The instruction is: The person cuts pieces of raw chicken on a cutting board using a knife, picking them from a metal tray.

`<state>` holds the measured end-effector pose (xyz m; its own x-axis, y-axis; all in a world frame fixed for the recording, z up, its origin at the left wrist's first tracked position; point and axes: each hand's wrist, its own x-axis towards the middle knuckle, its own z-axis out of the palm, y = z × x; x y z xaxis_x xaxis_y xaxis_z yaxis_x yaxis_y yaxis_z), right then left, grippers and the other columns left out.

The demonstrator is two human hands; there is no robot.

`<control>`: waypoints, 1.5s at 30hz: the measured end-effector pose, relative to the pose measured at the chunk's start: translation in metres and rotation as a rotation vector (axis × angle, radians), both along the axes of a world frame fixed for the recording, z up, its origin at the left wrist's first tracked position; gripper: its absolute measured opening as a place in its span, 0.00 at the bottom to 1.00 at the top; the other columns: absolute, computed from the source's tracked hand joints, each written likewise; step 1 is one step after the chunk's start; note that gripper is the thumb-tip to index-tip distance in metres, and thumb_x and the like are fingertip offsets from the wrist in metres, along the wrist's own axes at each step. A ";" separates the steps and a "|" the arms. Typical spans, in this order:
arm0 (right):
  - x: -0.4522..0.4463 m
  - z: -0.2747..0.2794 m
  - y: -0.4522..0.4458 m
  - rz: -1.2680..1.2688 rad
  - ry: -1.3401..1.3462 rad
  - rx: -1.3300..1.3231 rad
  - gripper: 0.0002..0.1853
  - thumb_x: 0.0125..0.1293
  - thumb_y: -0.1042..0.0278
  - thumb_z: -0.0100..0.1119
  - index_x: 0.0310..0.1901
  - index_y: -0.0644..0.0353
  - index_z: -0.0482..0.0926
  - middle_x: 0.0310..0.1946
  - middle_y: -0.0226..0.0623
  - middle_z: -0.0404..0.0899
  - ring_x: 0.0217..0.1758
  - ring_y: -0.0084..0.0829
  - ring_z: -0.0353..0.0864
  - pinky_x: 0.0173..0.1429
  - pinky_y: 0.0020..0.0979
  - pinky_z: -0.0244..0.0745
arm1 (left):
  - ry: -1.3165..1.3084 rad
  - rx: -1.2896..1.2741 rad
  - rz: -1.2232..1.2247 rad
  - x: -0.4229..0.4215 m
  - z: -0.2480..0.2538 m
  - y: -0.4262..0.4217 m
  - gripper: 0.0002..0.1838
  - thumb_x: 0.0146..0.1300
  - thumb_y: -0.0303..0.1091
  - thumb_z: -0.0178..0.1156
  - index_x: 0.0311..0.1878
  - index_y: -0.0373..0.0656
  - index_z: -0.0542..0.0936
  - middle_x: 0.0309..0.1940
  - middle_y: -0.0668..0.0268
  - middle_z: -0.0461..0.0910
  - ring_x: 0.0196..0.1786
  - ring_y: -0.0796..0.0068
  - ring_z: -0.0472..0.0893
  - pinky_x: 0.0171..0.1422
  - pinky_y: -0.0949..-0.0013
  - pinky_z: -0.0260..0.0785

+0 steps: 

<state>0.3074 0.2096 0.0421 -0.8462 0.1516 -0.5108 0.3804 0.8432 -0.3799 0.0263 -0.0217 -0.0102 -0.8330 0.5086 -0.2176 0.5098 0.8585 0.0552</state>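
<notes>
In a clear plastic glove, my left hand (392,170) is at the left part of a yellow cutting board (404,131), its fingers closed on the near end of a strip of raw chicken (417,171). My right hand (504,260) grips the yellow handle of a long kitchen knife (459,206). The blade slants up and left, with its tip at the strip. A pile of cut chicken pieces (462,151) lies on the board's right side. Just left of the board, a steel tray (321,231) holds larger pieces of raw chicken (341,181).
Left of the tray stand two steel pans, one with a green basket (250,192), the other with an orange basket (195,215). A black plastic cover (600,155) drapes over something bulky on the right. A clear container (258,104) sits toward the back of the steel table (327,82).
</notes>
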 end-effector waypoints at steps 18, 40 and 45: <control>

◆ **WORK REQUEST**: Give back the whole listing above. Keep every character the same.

◆ **TASK SOLUTION**:
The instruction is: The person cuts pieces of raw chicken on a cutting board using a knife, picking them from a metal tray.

`<state>` holds the measured end-effector pose (xyz m; its own x-axis, y-axis; all in a world frame fixed for the recording, z up, its origin at the left wrist's first tracked position; point and axes: each hand's wrist, its own x-axis towards the middle knuckle, its own z-axis out of the palm, y = z × x; x y z xaxis_x xaxis_y xaxis_z yaxis_x yaxis_y yaxis_z), right then left, grippers and the other columns left out.

The demonstrator is two human hands; there is no robot.

`<control>`: waypoints, 1.5s at 30hz: the measured end-effector pose, relative to the pose measured at the chunk's start: translation in metres and rotation as a rotation vector (axis × angle, radians), both along the axes of a world frame fixed for the recording, z up, its origin at the left wrist's first tracked position; gripper: its absolute measured opening as a place in its span, 0.00 at the bottom to 1.00 at the top; the other columns: absolute, computed from the source's tracked hand joints, each written likewise; step 1 is one step after the chunk's start; note that gripper is the thumb-tip to index-tip distance in metres, and thumb_x and the like are fingertip offsets from the wrist in metres, along the wrist's own axes at each step. A ";" separates the steps and a "|" the arms. Typical spans, in this order:
arm0 (right):
  - x: -0.4522..0.4463 m
  - z: -0.2747..0.2794 m
  - y: -0.4522..0.4458 m
  - rz: -1.2680..1.2688 rad
  - ry: -1.3401..1.3462 rad
  - rx: -1.3300..1.3231 rad
  - gripper: 0.0002..0.1853
  - thumb_x: 0.0125..0.1293
  - thumb_y: -0.1042..0.0278
  - thumb_z: -0.0100..0.1119
  - index_x: 0.0310..0.1901
  - index_y: -0.0644..0.0353
  - index_z: -0.0482..0.0926
  - middle_x: 0.0310..0.1946
  - middle_y: -0.0226..0.0623
  - middle_z: -0.0404..0.0899
  - ring_x: 0.0217..0.1758
  - ring_y: -0.0084..0.0829
  - ring_z: -0.0353..0.0864
  - pinky_x: 0.0173..0.1429
  - pinky_y: 0.0020..0.0979
  - pinky_z: -0.0244..0.0745
arm1 (left):
  - ry: -1.3165..1.3084 rad
  - rx: -1.2896..1.2741 rad
  - rz: -1.2232..1.2247 rad
  - x: -0.4229..0.4215 m
  - z: -0.2480..0.2538 m
  - y: -0.4262..0.4217 m
  - gripper: 0.0002..0.1838
  - thumb_x: 0.0146..0.1300
  - thumb_y: -0.0303..0.1091
  - thumb_z: -0.0178..0.1156
  - index_x: 0.0311..0.1878
  - index_y: -0.0373..0.0656
  - index_z: -0.0542..0.0936
  - middle_x: 0.0309..0.1940
  - middle_y: -0.0668..0.0268
  - middle_z: -0.0461..0.0910
  - ring_x: 0.0196..0.1786
  - ring_y: -0.0796..0.0068
  - ring_z: -0.0472..0.0893
  - pinky_x: 0.0171..0.1422
  - pinky_y: -0.0949..-0.0013
  - pinky_z: -0.0260..0.0785

+0 steps: 

<state>0.3074 0.2096 0.0421 -0.8462 0.1516 -0.5108 0.3804 0.8432 -0.3799 0.0263 -0.0217 -0.0102 -0.8330 0.5086 -0.2176 0.5098 0.8585 0.0552</state>
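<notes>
In a clear plastic glove, my left hand (392,170) is at the left part of a yellow cutting board (404,131), its fingers closed on the near end of a strip of raw chicken (417,171). My right hand (504,260) grips the yellow handle of a long kitchen knife (459,206). The blade slants up and left, with its tip at the strip. A pile of cut chicken pieces (462,151) lies on the board's right side. Just left of the board, a steel tray (321,231) holds larger pieces of raw chicken (341,181).
Left of the tray stand two steel pans, one with a green basket (250,192), the other with an orange basket (195,215). A black plastic cover (600,155) drapes over something bulky on the right. A clear container (258,104) sits toward the back of the steel table (327,82).
</notes>
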 end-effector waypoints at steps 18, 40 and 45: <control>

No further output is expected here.